Campaign to treat DV like terrorism
DOMESTIC violence offenders must be “treated like terrorists in the courtroom” with current bail laws failing victims of abuse, a legal group says.
Women’s Legal Service Queensland CEO Angela Lynch said the state had an “ad hoc” bail system that allowed high-risk offenders to slip back into the community after being charged with serious crimes.
“The federal and state governments don’t wait there for the terrorist to blow the bridge up, they intervene to make sure that doesn’t happen and that’s what we have to do,” she said yesterday.

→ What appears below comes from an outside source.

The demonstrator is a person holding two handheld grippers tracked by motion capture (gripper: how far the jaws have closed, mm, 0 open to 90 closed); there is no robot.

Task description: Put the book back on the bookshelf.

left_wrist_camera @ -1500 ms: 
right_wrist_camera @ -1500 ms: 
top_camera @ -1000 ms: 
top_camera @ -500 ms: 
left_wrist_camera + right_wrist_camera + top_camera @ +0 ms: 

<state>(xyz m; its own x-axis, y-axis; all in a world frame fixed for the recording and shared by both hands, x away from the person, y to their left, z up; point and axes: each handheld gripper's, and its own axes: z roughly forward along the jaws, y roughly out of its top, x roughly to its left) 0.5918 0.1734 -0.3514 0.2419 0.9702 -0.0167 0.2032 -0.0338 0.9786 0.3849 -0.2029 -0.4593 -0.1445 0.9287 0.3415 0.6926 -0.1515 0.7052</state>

The call comes amid shocking revelations that Brian Earl Johnston, the man charged with murdering his estranged partner Kelly Wilkinson on the Gold Coast, had walked from police custody on serious charges eight days earlier without even having to apply for bail.
“We have to respond in the same way we would respond to a terrorist and that’s the same way we have to view these very dangerous perpetrators,” Ms Lynch said.
In 2017, Queensland Parliament passed the Bail (Domestic Violence) and Another Act Amendment Bill which made it more difficult for offenders to be granted bail.
The new laws were prompted by the violent death of Gold Coast mum Teresa Bradford, who was murdered by her estranged husband while he was on bail for a previous attack on his wife.
Ms Lynch said the Bail Act had to be reviewed once more to help authorities “better respond to levels of dangerousness”.
“These are all interactions and points of contact where there could be a better response. We have to review this case very carefully,” she said.
“We owe that to Kelly and we owe that to her children that we take this very seriously and that we try to make sure it doesn’t happen again.”